Tableau historique et pittoresque de Paris depuis les Gaulois jusqu'à nos jours (Volume 7/8)
Part 10
Cette guerre, la seule de ce règne que l'on ne puisse pas accuser Louis XIV d'avoir injustement provoquée[94], fut de toutes la plus malheureuse; et un de nos historiens se demande «par quelle fatalité?[95]» Il n'y a point là de fatalité: les grands généraux et les ministres habiles étoient morts, et des successeurs dignes d'eux ne s'étoient point encore présentés. Les flatteries de Louvois et de Colbert avoient persuadé à ce roi qu'ils dirigeoient à leur gré, que son génie seul faisoit tout; qu'il n'y avoit point de capacité comparable à la sienne, tant dans la politique extérieure que dans l'administration intérieure; qu'ils n'étoient entre ses mains que des instruments, et qu'ils n'avoient de prix que par la manière dont il savoit s'en servir. Il avoit cru fermement ce qu'ils lui avoient dit; et c'étoit en l'abusant de la sorte qu'ils l'avoient gouverné. Aussi ne fut-il nullement troublé de leur perte, bien persuadé qu'il ne s'agissoit pour lui que de remplacer les instruments qu'il avoit perdus, et qu'un Chamillart ou un Voisin étoient tout aussi propres à recevoir ses ordres et à les faire machinalement exécuter qu'un Colbert ou un Louvois. Plein de confiance en lui-même et en lui seul, il se mit donc à la tête des affaires; la chambre à coucher de Mme de Maintenon devint celle du conseil; suivant le fatal système inventé par Louvois, on y dressa les plans de campagne; on y fit marcher, s'arrêter, reculer à volonté les généraux; la plupart de ces généraux furent des hommes médiocres, quelques uns même très malhabiles, et dont le talent principal étoit d'être bons courtisans. La veuve de Scarron, devenue en réalité reine de France, et plus puissante auprès de son royal époux qu'aucune reine peut-être ne l'avoit jamais été, vouloit tout savoir, se mêloit de tout, sans avoir l'air de s'occuper jamais de rien, et gâtoit souvent les affaires en y faisant entrer ses petites passions et ses petits intérêts. C'est ainsi que fut gouvernée la France pendant les dernières années de Louis XIV.
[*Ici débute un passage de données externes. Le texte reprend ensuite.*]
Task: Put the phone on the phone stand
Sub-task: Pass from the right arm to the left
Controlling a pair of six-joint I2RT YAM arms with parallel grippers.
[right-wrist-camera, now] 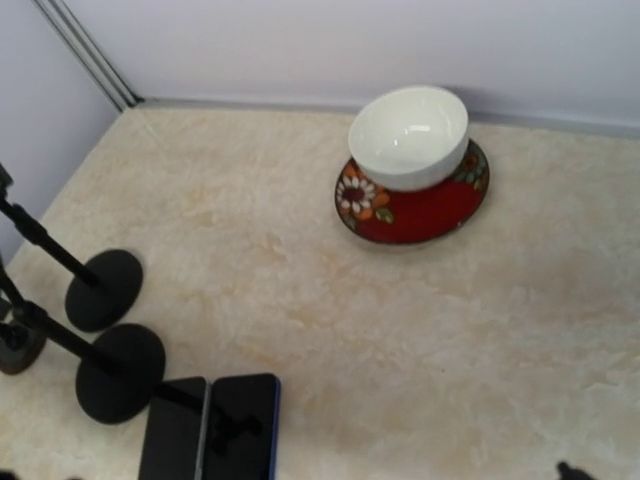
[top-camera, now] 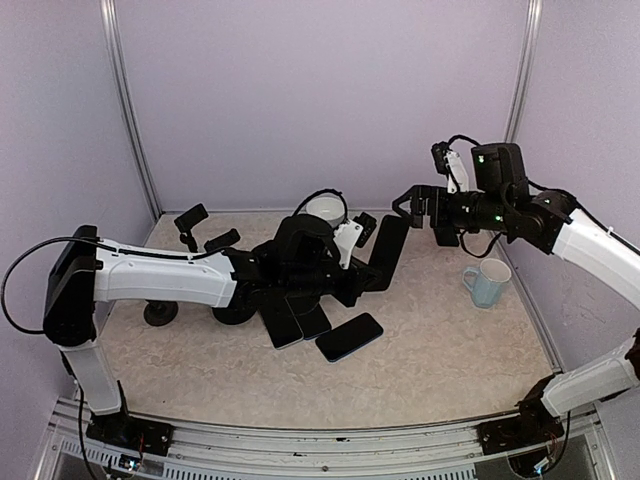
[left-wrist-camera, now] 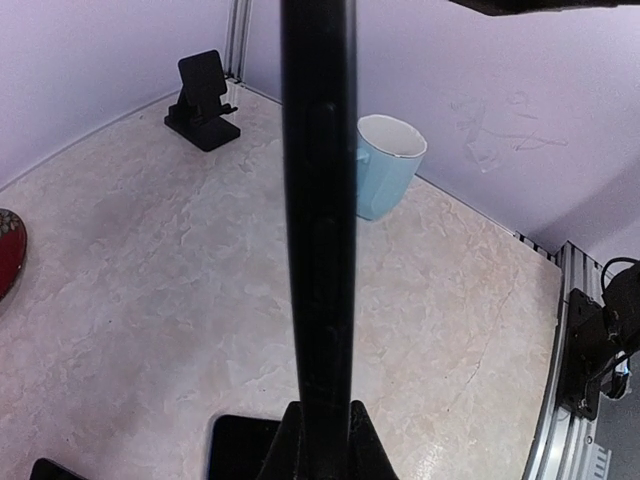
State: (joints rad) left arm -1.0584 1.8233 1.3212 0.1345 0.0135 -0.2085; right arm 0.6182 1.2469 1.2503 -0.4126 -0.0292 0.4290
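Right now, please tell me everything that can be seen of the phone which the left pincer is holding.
The phone is a thin, black, rectangular slab, smooth and slightly glossy. The left pincer is shut on its lower end, one finger on each flat face. The left wrist view shows it edge-on, with what looks like a long side button. It appears lifted off the table, leaning, its upper end near the open right pincer; whether they touch I cannot tell.

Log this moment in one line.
left gripper shut on phone | right gripper open, holding nothing | phone not yet on stand
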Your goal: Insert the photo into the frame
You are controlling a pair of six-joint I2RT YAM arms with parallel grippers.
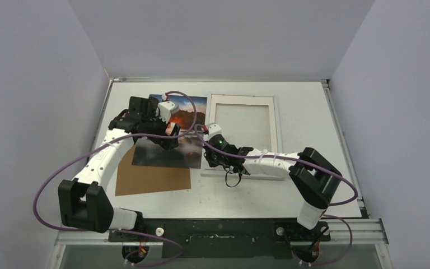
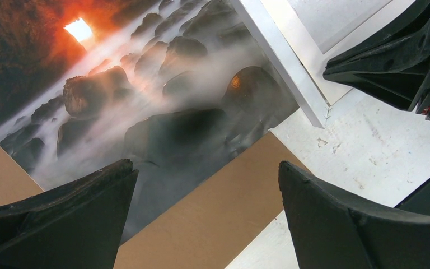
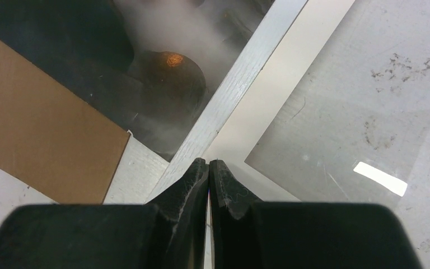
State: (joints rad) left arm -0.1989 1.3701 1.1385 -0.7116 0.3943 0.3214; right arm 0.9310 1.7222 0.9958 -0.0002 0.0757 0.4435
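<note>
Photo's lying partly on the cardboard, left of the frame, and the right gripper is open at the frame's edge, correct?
No: the right gripper is shut, jaws pressed together at the frame's edge, as the right wrist view shows. The photo does lie partly on the cardboard, left of the frame.

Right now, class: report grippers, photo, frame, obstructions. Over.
Left gripper open over glossy mountain-sunset photo. Right gripper shut at photo-side edge of thin white picture frame. Photo outside frame, lying partly on brown cardboard board.

No readable text, label, brand or number shows on the photo (image 1: 171, 156), frame (image 1: 274, 120), cardboard (image 1: 154, 179) or tabletop (image 1: 313, 112).
</note>
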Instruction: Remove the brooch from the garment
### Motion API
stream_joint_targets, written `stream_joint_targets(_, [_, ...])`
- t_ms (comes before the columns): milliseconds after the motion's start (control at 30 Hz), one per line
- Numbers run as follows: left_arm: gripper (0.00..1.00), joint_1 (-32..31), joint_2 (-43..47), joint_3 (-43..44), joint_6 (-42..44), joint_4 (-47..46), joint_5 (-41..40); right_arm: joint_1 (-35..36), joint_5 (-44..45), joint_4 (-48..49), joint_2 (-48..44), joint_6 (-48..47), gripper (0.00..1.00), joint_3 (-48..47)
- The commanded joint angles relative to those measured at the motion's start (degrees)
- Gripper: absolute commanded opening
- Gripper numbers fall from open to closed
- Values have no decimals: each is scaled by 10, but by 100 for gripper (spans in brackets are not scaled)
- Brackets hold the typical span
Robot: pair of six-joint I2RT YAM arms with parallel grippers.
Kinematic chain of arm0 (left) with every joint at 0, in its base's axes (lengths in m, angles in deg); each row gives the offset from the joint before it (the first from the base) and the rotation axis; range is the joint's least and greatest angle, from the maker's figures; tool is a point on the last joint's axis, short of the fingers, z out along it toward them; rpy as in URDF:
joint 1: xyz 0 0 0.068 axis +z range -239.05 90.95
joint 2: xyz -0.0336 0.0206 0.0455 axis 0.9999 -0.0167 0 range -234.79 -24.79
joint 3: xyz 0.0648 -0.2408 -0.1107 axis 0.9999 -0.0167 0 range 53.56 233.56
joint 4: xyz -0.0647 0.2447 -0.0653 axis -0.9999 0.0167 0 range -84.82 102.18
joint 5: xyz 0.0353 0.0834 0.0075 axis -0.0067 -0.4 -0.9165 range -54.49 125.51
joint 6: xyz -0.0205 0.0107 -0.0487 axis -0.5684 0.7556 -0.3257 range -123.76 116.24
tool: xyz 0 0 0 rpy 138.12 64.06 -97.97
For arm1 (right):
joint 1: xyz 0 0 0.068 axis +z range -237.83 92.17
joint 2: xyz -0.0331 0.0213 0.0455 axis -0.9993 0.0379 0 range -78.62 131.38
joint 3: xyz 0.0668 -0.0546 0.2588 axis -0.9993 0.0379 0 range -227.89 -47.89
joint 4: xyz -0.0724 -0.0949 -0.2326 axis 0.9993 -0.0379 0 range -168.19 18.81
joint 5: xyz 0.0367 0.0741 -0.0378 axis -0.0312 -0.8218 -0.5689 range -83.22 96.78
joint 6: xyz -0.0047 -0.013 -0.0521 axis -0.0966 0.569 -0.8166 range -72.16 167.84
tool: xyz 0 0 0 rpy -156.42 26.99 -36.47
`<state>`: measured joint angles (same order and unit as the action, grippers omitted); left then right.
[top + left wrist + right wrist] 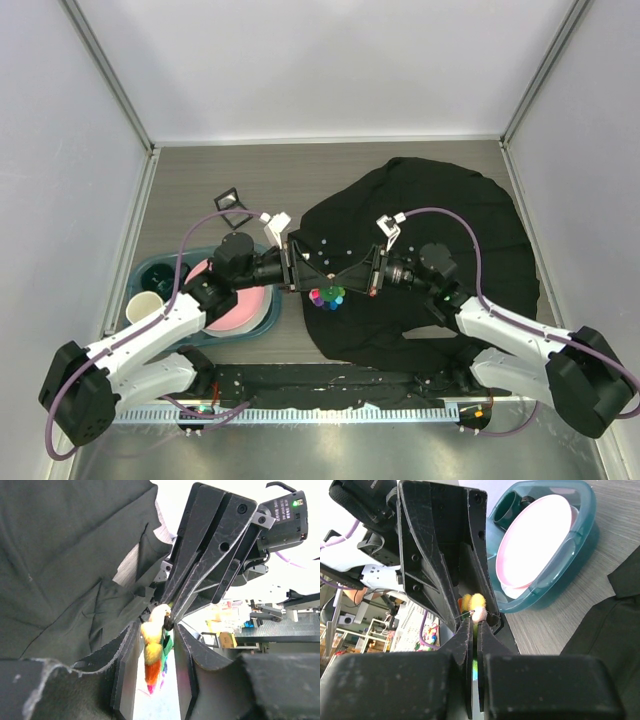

[Note 94: Elle étoit juste sans doute, mais les réflexions suivantes de l'abbé de Saint-Pierre n'en méritent pas moins d'être remarquées: «Si, dit-il, depuis la paix de Nimègue il avoit donné jusqu'en 1700 des preuves de modération et de justice à ses voisins, il est vraisemblable que, lorsqu'en mourant Charles II appela le duc d'Anjou au trône d'Espagne, les Hollandois, les Anglois, les Italiens et les Allemands, excepté l'empereur, ne se seroient pas réunis pour donner cette couronne à l'archiduc, au préjudice de la famille d'un prince dont ils n'auroient pas redouté l'ambition. C'est donc encore à ce funeste défaut de Louis XIV qu'on doit attribuer la guerre désastreuse de la succession, dont on ne pourra jamais apprécier les dommages.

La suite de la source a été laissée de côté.